Starting at the line below holding "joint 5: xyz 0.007" and stopping at the line holding "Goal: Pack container", print every line exactly, both ends included, and leave the rest out.

------------------------------------------------

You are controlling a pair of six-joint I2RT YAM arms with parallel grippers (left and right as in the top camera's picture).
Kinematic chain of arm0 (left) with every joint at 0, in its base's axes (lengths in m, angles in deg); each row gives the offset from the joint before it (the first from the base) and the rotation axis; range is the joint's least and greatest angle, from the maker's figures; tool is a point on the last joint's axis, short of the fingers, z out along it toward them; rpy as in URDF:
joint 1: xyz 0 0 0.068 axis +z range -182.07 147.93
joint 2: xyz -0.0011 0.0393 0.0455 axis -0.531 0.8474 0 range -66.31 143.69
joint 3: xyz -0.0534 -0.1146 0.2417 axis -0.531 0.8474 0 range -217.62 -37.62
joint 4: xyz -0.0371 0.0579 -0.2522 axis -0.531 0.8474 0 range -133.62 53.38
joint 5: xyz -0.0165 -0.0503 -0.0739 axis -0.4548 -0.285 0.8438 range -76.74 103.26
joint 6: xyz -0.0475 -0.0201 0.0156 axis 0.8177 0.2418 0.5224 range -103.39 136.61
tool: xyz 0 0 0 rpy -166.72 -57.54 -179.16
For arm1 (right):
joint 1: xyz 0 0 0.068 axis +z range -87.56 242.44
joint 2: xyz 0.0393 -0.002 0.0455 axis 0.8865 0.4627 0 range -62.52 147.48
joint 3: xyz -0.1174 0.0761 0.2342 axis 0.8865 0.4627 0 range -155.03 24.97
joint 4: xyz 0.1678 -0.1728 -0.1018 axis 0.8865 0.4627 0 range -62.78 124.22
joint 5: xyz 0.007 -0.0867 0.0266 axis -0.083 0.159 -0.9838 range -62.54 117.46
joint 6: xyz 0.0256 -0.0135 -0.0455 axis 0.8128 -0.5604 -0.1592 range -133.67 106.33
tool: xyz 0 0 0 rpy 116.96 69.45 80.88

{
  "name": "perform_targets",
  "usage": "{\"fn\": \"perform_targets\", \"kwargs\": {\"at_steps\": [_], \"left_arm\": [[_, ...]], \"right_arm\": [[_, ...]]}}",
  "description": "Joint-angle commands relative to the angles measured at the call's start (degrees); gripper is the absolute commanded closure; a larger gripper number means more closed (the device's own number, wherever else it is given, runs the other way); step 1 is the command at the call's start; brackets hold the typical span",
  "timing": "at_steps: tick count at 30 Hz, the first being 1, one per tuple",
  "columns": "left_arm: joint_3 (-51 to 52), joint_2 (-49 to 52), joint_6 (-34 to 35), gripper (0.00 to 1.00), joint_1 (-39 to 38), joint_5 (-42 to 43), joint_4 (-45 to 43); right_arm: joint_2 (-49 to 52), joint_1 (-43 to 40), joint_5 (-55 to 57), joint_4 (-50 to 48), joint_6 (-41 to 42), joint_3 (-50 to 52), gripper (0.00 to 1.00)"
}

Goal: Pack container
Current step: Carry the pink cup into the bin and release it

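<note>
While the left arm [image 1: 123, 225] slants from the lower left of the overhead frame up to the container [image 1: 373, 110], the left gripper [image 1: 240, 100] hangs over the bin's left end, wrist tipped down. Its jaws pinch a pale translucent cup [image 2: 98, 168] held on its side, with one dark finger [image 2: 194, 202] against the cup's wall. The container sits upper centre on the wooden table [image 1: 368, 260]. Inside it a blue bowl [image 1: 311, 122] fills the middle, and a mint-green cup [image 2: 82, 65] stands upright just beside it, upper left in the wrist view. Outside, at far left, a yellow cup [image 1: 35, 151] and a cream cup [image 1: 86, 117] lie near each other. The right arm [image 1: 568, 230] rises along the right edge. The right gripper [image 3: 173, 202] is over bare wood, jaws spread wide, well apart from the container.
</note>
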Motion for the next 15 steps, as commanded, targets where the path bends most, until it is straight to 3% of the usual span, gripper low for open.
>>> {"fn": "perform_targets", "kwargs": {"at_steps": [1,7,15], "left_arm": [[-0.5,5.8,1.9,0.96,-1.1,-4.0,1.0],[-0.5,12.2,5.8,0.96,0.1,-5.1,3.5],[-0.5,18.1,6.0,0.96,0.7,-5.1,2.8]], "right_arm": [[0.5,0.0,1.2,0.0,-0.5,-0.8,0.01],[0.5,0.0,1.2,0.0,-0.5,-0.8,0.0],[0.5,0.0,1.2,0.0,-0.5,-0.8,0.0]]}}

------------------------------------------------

## Exercise solution
joint 5: xyz 0.007 -0.0867 0.0266 axis -0.083 0.159 -0.9838 range -62.54 117.46
joint 6: xyz 0.0256 -0.0135 -0.0455 axis 0.8128 -0.5604 -0.1592 range -133.67 106.33
tool: xyz 0 0 0 rpy 116.96 69.45 80.88

{
  "name": "perform_targets",
  "usage": "{\"fn\": \"perform_targets\", \"kwargs\": {\"at_steps\": [_], \"left_arm\": [[_, ...]], \"right_arm\": [[_, ...]]}}",
  "description": "Joint-angle commands relative to the angles measured at the call's start (degrees); gripper is the absolute commanded closure; a larger gripper number means more closed (the device's own number, wherever else it is given, runs the other way); step 1 is the command at the call's start; brackets hold the typical span",
  "timing": "at_steps: tick count at 30 Hz, the first being 1, one per tuple",
  "columns": "left_arm: joint_3 (-51 to 52), joint_2 (-49 to 52), joint_6 (-34 to 35), gripper (0.00 to 1.00), joint_1 (-39 to 38), joint_5 (-42 to 43), joint_4 (-45 to 43); right_arm: joint_2 (-49 to 52), joint_1 (-43 to 40), joint_5 (-55 to 57), joint_4 (-50 to 48), joint_6 (-41 to 42), joint_3 (-50 to 52), gripper (0.00 to 1.00)"
}

Goal: Pack container

Nothing more will be written for this answer.